Video analytics work well both indoors and outdoors and can support such public safety needs as park security and crowd control.
Features such as crowd detection and people counting enable analytic video surveillance to assist in crowd management by drawing attention to spaces that are overcapacity and by offering suggestions about where to dispatch more security.
Similarly, loitering detection video analytics can draw attention to suspicious behaviors or areas that need to be cleared. This can be useful in many situations, including parking lot monitoring and even the protection of critical infrastructures. Once, on a long day visiting the mall in Washington, DC, I felt tired and decided to take a nap on the steps of the Supreme Court. The moment after I lay back and closed my eyes, I heard a voice telling me that people are not allowed to sleep on the Supreme Court's steps. It was a security guard. The rapid response suggests that AI-based video analytics were taught to recognize behaviors that signify future nap-taking. The system probably alerted security the moment I sat sidewise on the step and placed my bag where I intended to lay my head.
Video analytics can improve safety and reduce security staffing costs by helping personnel to monitor large areas more efficiently. Such features as facial recognition and object tracking can even monitor individuals as they move from one camera's field of view to another's.
In large CCTV video surveillance systems, there are usually many more security cameras than there are security professionals monitoring their channels. Instead of requiring human eyes to rapidly glance between channels on the off-chance of spotting an irregularity, network cameras with video analytics can focus with superhuman attention on multiple video surveillance channels at once and differentiate between situations that require the attention of security personnel and situations that are OK. For example, upon noticing entry to a restricted area, video analytic software may use face recognition to determine whether the entry is authorized or requires an alert. Security staff are then free to focus on what humans do best: review flagged surveillance videos and make final judgment calls on appropriate next steps.
With tools such as license plate recognition and object tracking, there is a video analytics solution for most public safety needs, including traffic control.
Video analytics can support traffic control by monitoring vehicle movements, assessing vehicle registration plates and other markings, and monitoring traffic jams. Camera analysis can even manage traffic light control systems for a more flexible process with less backed up traffic.
License plate recognition is often used to ensure that drivers receive tickets for speeding through red lights.

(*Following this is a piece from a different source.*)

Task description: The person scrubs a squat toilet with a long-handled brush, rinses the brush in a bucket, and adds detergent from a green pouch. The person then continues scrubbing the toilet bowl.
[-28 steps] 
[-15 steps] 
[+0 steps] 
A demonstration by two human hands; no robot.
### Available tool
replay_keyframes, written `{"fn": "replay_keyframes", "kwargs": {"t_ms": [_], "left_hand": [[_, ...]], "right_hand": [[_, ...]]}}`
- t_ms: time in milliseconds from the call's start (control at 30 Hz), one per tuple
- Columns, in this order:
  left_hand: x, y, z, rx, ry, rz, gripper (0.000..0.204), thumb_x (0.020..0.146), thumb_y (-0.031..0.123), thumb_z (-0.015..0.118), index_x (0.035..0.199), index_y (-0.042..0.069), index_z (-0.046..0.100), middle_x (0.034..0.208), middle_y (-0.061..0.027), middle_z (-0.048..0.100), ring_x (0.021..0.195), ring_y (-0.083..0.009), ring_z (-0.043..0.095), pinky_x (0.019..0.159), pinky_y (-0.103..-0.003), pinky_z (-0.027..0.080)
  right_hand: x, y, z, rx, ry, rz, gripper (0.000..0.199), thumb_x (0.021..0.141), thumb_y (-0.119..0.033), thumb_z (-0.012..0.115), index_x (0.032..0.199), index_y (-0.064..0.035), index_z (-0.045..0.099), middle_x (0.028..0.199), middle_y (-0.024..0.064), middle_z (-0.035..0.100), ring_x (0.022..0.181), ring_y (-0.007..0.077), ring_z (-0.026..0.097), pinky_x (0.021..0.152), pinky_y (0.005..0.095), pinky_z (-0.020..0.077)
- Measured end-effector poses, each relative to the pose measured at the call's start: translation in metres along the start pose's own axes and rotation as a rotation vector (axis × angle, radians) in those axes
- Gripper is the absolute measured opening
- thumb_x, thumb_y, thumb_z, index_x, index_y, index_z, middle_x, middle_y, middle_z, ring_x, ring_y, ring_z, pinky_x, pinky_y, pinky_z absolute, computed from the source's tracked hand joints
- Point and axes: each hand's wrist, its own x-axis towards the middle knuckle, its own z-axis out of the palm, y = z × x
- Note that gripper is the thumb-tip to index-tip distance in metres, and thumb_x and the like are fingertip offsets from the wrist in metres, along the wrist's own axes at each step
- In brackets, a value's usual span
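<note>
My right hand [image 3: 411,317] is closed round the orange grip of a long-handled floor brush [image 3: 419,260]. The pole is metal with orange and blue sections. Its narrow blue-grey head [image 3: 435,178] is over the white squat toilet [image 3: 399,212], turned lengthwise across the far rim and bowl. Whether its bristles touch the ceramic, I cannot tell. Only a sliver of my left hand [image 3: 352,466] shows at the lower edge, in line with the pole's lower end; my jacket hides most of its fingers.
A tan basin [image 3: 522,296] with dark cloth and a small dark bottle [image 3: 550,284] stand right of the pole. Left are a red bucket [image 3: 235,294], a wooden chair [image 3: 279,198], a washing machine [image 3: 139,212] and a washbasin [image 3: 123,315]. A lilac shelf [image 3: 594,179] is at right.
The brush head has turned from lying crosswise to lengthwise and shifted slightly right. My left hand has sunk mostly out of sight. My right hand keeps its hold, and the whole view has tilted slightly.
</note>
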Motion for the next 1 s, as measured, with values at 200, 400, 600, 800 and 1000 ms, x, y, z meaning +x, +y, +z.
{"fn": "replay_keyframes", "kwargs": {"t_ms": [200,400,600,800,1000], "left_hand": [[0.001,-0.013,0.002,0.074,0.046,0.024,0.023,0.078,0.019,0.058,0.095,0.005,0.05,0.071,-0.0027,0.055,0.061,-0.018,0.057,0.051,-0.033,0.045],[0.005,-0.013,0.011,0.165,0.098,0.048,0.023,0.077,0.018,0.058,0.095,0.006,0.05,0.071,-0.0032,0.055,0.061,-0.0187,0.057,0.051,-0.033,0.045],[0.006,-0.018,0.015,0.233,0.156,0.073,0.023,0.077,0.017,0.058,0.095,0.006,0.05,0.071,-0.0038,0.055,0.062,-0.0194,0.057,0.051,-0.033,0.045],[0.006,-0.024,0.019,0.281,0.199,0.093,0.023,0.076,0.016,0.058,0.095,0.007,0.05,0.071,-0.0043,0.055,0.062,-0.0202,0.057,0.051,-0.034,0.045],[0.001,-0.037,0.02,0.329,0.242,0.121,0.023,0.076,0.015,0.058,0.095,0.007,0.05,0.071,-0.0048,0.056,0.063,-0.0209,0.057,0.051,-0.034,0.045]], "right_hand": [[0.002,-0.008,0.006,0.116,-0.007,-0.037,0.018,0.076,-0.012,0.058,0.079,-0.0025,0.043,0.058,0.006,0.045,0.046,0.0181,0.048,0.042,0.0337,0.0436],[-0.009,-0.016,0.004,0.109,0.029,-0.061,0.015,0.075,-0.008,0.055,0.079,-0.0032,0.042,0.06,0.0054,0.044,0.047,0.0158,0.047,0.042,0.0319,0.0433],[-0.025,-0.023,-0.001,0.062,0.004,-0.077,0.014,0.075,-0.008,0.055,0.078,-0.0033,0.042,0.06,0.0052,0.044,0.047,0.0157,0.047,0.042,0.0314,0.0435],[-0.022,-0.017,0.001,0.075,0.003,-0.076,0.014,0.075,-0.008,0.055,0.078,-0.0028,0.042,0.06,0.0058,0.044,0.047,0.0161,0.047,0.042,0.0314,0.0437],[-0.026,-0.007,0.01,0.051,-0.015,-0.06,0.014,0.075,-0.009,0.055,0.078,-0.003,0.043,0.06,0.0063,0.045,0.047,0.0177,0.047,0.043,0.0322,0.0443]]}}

And wrong-way detection video analytics can provide warnings on highway ramps for traffic going in the wrong direction, as well as alert oncoming cars. Some video surveillance systems with AI-based video analytics even have the capacity to recognize reckless driving and capture the evidence.
Video analytics solutions are also central to operational processes of business, government, and residential institutions. For example, automatic license plate recognition is often at the core of gate entry security systems.
Video analytic technology such as face recognition can be extremely valuable to business and government entities where foolproof access control is essential. For example, instead of depending solely on smart cards (which can be stolen) to verify authorizations, a facial recognition protocol can augment security and prevent the misuse of stolen smart cards.
Artificial intelligence has developed rapidly in recent years to reduce the toll of vandalism, theft, and other crimes. With video analytics, any security domain can be monitored more effectively with fewer security professionals. Machine learning offers new solutions that can dramatically augment security in your home or business.